Sorry, soccer fans. You’re going to have to travel

NFL: Green Bay Packers at Minnesota Vikings Brace Hemmelgarn-USA TODAY Sports

In case you haven’t heard, earlier this week it was announced that the combined bid of the United States, Canada, and Mexico had been selected to host soccer’s biggest event, the World Cup. The three countries will host the affair in 2026, and apparently the plan is going to include ten cities in the U.S. hosting games, along with three cities in Mexico and three cities in Canada.

Unfortunately for soccer fans in the Twin Cities, if you’re anticipating catching a case of World Cup Fever, you’re going to have to get your cowbell. . .er, medication. . .a little further away.

According to sources, these are the cities that could potentially be serving as hosts for the 2026 World Cup.

If the map is a bit difficult to see, here are the U.S. cities that are on the list:

  • Atlanta
  • Baltimore
  • Boston
  • Cincinnati
  • Dallas
  • Denver
  • Houston
  • Kansas City
  • Los Angeles
  • Miami
  • Nashville
  • New York/New Jersey
  • Orlando
  • Philadelphia
  • San Francisco
  • Seattle
  • Washington, D.C.

The three Canadian cities will be Edmonton, Montreal, and Toronto, while the three Mexican venues will be in Guadalajara, Mexico City, and Monterrey.
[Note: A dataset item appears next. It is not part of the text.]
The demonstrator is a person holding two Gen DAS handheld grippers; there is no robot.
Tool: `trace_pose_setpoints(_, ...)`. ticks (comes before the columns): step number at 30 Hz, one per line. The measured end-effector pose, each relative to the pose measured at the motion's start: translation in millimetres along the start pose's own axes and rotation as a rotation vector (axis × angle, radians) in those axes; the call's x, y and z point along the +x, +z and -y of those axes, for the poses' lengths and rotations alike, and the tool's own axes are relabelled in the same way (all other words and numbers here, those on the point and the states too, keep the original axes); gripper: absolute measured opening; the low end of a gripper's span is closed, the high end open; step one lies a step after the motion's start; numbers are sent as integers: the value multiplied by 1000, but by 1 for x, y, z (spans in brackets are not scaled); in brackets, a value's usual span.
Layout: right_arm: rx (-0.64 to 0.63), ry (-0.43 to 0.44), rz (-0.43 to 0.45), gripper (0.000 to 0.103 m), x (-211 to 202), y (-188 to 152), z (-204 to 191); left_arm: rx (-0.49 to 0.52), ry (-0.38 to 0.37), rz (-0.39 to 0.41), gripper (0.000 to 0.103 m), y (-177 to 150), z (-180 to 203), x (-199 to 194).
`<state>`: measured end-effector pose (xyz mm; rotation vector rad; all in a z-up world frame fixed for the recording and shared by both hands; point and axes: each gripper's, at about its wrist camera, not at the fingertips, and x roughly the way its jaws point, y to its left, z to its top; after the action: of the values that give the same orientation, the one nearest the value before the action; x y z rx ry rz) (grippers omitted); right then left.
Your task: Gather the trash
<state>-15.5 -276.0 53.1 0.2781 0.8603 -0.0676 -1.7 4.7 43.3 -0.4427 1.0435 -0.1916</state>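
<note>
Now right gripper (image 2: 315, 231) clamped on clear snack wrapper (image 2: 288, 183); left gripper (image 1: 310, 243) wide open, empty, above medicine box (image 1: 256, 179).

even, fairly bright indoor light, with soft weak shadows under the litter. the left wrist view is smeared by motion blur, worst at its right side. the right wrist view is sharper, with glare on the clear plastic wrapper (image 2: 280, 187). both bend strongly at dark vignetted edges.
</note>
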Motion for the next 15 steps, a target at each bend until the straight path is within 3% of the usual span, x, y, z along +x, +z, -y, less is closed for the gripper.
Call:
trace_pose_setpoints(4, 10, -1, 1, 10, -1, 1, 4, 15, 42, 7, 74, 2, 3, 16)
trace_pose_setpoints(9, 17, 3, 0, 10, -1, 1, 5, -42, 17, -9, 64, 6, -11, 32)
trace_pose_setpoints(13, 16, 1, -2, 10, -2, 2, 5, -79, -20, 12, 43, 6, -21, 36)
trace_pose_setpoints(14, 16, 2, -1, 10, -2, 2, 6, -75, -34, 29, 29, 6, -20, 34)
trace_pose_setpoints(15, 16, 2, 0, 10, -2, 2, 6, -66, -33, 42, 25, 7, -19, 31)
It has already been announced that the finals will be held at Met Life Stadium, but it’s unclear whether it will host any other games besides the final. If they do, that leaves nine of the other fifteen U.S. cities to be potential hosts.

The 2026 World Cup will be significant because it will be the first year that the pool of teams expands to 48 (it currently sits at 32). While U.S. Bank Stadium appears to meet the capacity for World Cup play, as its capacity can be expanded to 73,000, it would appear that the organizers prefer stadiums that are outdoors (or can be made “outdoors” through the use of a retractable roof).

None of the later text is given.